Lindemuth didn't testify during the trial.

Neil Sader, who earlier had been Lindemuth's bankruptcy attorney, was the second and last witness called by the Lindemuth defense. Sader was the defense expert witness focusing on bankruptcy issues.

At 11:45 a.m. Wednesday, defense attorney William Skepnek said the defense would rest.

Then, assistant U.S. Attorney Richard Hathaway said he wouldn't call any rebuttal witnesses.

Jurors were excused for the rest of Wednesday. Court will resume at 9 a.m. Thursday when U.S. District Judge Daniel Crabtree will read instructions to jurors, then prosecution and defense attorneys will make closing arguments.

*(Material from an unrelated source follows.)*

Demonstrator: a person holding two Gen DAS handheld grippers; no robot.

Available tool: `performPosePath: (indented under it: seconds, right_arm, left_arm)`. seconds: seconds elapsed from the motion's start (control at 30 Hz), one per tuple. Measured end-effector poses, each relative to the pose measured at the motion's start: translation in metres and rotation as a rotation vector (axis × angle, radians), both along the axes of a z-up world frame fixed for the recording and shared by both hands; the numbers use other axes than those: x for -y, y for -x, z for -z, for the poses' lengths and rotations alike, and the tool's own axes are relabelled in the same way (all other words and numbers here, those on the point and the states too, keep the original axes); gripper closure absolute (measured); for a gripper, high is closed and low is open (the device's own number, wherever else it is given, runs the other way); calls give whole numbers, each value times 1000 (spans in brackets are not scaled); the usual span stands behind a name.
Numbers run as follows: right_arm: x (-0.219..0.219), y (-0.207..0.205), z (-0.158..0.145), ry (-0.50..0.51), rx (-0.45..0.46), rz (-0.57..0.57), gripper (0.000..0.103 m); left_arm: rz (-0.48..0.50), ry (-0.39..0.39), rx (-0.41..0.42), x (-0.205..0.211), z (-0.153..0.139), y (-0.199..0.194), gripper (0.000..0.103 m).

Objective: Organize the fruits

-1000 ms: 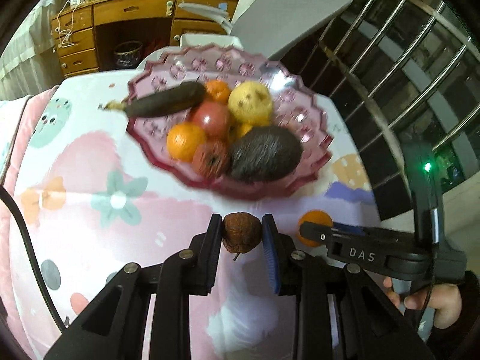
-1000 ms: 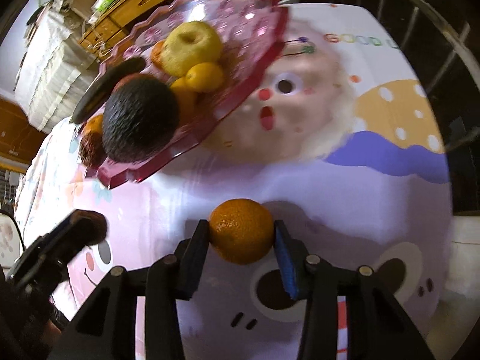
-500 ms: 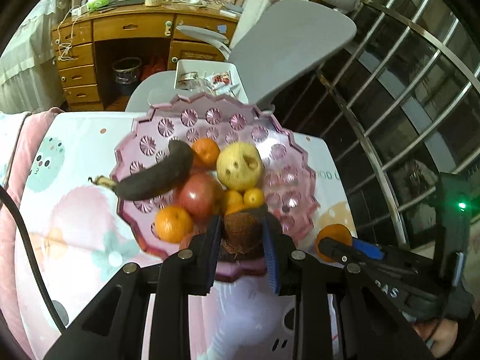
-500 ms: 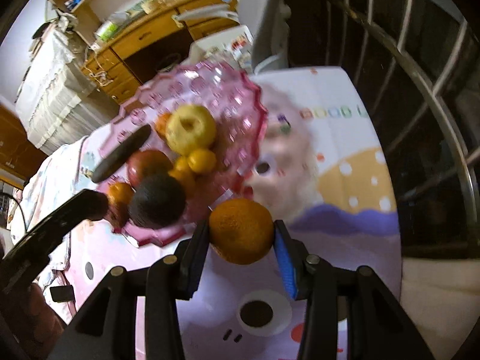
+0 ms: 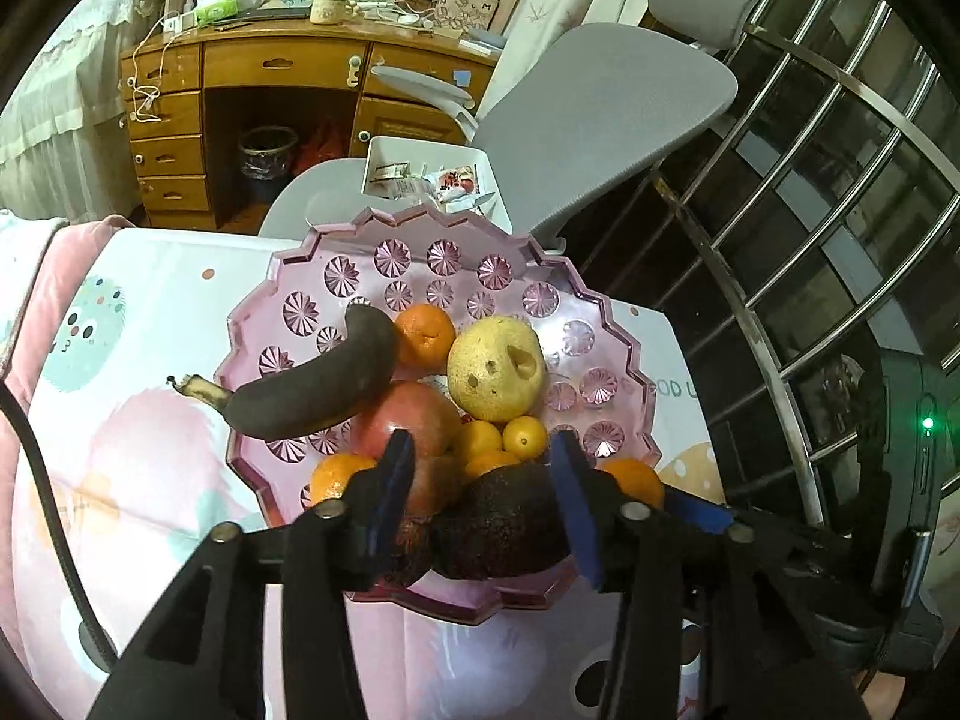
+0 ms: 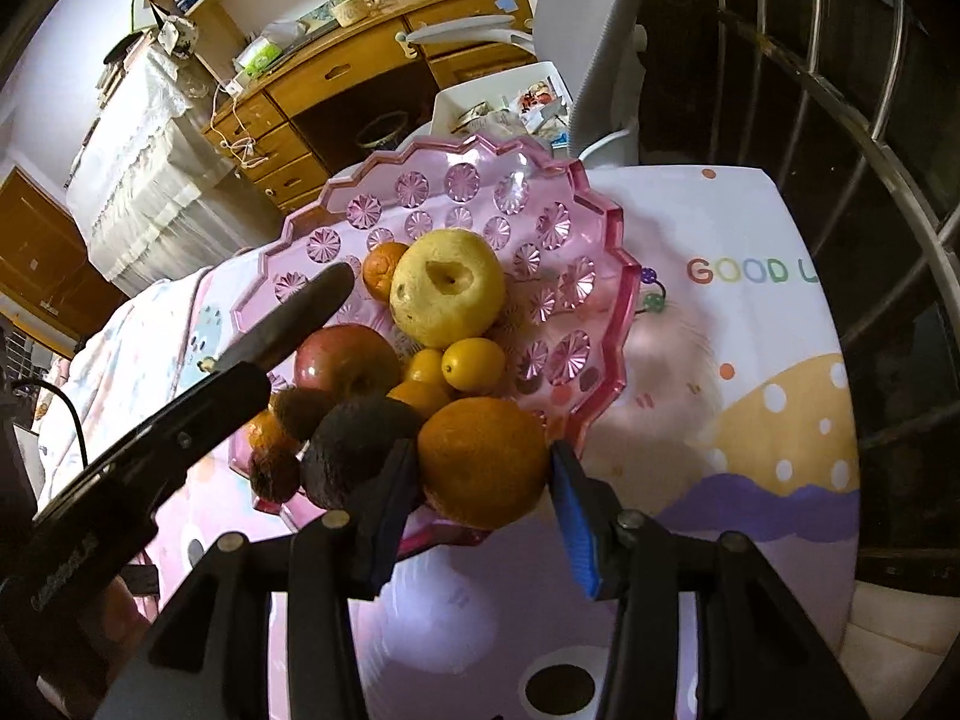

Instructions and arguments likely will require all Thursday morning. Then jurors will begin deliberating the case.

Lindemuth, 65, of Topeka, is charged with 107 counts of bankruptcy fraud, six counts of money laundering, one count each of perjury and receipt of ammunition, and two counts of receipt of firearms.

Lindemuth is charged with 103 counts of bankruptcy fraud in the purchase of 103 firearms, which weren't disclosed as part of his bankruptcy estate, according to court records.

Three of the 117 counts will be tried in a second trial soon after the first trial ends. In the bankruptcy fraud charges, Hathaway alleges Lindemuth concealed assets in his bankruptcy estate.

"It was a very complex case," Sader, the expert witness, said of the Lindemuth bankruptcy case. It included 175 commercial properties, about 20 secured creditors, bank accounts, taxes, insurance on properties, and secured and unsecured creditors, Sader said. …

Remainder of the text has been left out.